» What needs to be done: What you output must match the entries exactly, apart from the pictures, which are left out.

** Opening Recorded information block **

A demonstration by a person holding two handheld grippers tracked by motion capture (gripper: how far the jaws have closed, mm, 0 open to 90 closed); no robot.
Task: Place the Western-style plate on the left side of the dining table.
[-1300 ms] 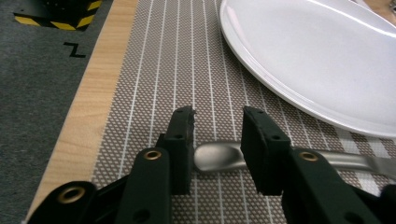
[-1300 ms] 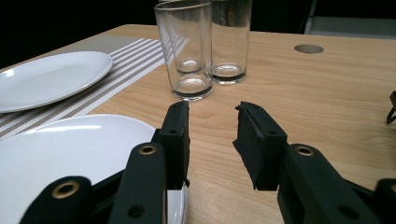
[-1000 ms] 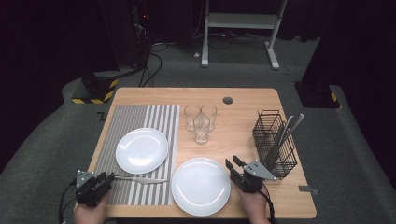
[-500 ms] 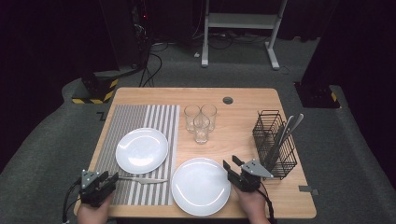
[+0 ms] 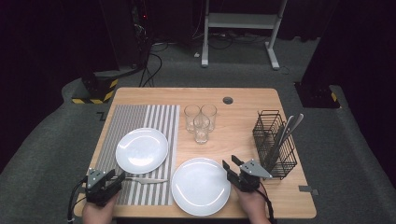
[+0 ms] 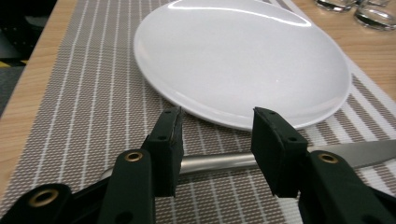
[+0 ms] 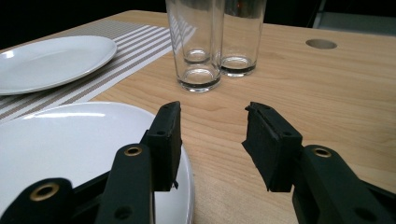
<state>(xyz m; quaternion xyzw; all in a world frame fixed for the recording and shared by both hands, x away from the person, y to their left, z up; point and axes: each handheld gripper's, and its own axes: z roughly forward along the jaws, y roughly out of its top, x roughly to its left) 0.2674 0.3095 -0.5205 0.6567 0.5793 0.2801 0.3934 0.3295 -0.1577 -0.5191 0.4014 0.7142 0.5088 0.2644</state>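
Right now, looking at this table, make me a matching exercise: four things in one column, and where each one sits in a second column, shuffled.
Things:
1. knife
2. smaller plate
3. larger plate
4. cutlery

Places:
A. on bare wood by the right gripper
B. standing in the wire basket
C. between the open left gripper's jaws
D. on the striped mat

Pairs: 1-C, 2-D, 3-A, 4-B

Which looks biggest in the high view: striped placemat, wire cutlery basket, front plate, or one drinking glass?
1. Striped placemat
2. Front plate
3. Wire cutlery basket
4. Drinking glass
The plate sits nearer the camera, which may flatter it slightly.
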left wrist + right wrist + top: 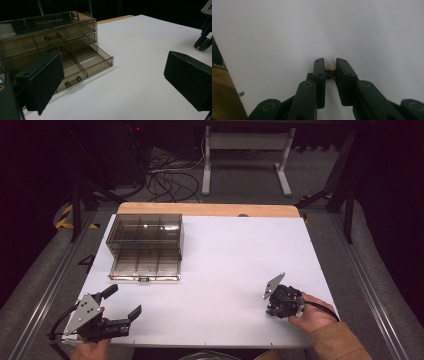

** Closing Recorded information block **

» Reply to the exercise:
A demonstration by a person holding two handheld grippers tracked by motion capture (gripper: how far the jaws have closed, mm, 0 open to 90 closed); no robot.
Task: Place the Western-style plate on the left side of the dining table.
[-1300 ms] 
[-1300 ms] 
[-1000 ms] 
[-500 ms] 
[+0 ms] 
[+0 ms] 
[+0 ms] 
<state>(xyz m; quaternion xyzw; all in a world frame fixed for the recording and shared by both hands, x away from the person, y to their left, z up; point and axes: each handheld gripper's, and its own axes: z roughly forward along the jaws, y roughly out of its top, x roughly to its left) 0.2674 0.3095 -0.5205 0.6567 0.5793 0.2801 0.3934 0.3295 -0.1577 -0.5191 0.4014 0.7142 0.5088 0.2644</state>
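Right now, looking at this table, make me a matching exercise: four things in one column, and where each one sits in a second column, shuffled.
Things:
1. knife
2. smaller plate
3. larger plate
4. cutlery

Places:
A. on bare wood by the right gripper
B. standing in the wire basket
C. between the open left gripper's jaws
D. on the striped mat

Pairs: 1-C, 2-D, 3-A, 4-B

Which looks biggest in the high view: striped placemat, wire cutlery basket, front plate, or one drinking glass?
1. Striped placemat
2. Front plate
3. Wire cutlery basket
4. Drinking glass
The plate sits nearer the camera, which may flatter it slightly.
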left wrist + right wrist + top: 

The reply is now complete.